Yeah, I like Earth, Wind and Fire.

Their record sleeves make ELO's look like models of restraint, though.

David K Wayne said...

C,mon - gotta love those pyramids! They did David Copperfield tricks onstage too.

Chuckie K said...

More happy accidents. WK, I just caem over here for the first time after talking to you at Qlipoth.

For the last week, I have been thinking about, yes, the Moody Blues. That very having been HUGE and now forgotten. And just like you say, Simon, the thought of them lead me straight to Blood Sweat and Tears and Chicago.

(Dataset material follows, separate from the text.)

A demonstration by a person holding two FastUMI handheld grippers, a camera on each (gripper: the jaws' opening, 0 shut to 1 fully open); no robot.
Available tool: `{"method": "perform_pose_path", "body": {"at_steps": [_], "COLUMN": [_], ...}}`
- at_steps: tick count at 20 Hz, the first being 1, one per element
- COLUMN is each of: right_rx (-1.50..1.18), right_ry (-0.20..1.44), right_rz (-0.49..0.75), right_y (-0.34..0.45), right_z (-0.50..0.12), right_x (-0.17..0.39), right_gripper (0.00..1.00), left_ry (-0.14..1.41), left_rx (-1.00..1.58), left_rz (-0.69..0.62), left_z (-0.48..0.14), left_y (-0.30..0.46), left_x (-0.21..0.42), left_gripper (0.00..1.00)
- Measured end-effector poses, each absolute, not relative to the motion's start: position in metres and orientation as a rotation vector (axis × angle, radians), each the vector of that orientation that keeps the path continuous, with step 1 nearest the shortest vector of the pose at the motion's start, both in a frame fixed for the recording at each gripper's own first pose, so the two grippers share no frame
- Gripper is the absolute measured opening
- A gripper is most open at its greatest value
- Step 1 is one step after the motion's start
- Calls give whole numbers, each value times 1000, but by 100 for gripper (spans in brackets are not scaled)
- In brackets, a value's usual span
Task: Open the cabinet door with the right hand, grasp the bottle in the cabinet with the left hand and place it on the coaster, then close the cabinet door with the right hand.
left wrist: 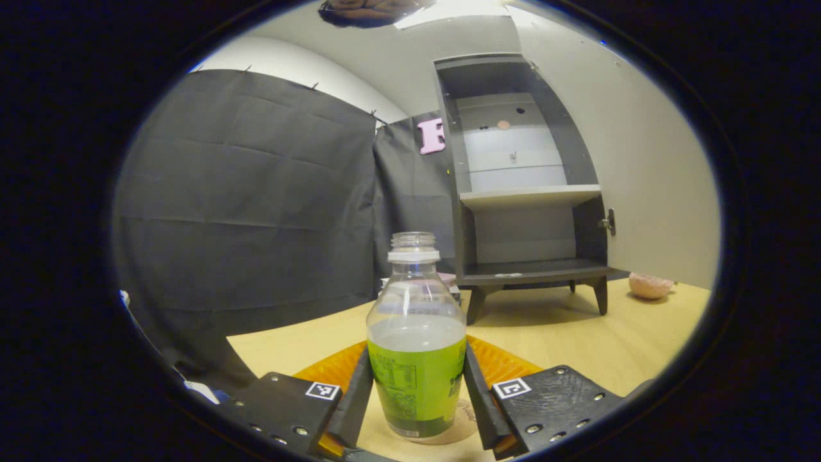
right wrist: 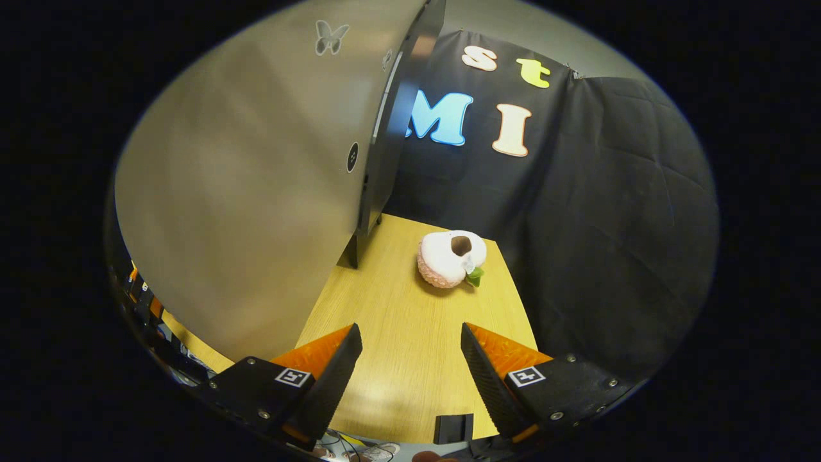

I've just been reading Bourdieu's Distinction and thinking about how inappropriate it is for American apppropriation. The Moody Blues were prime example. HOw disappointed I was when I got to grad school only to find smart hard working doctorands who liked the band. How could they like kitsch and not love harsh Miles?
Looking back, me replicating the elitist model of 'taste,' them enjoying democratic freedom to enjoy. Sigh.

David K Wayne said...

I kinda did the same banishing Fleetwood Mac from my speakers, for the kind of techno I wouldn't go near now.

David K Wayne said...

PS. Chuckie -

I have a theory that there's only really a dozen people on the internet, who use it to argue with themselves. If they figure it all out, they sign off and pass on the avatar. You could break all blogs down into 12 basic genres with their respective modes of address to prove this.

When bloggers claim they've actually met each other, I reckon its an occasional ruse to throw the other 11 people off the scent...

Martin Wisse said...

If you're talking Moody Blues, what about Procul Harum, a band I always associate with them? Another band that was quite huge in their day now only remembered for one hit.

Jethro Tull on the other hand may not be commercially that succesful, but long since reabsorbed in the rock pantheon. Prog rock as a whole has been rehabilitated quite succesfully in the last decade, but more mainstream AOR hasn't yet...

Phil Knight said...

Yes, and there's The Hollies too, who are currently arousing my interest.

"He Ain't Heavy, He's My Brother" might be the least neoliberal record ever made.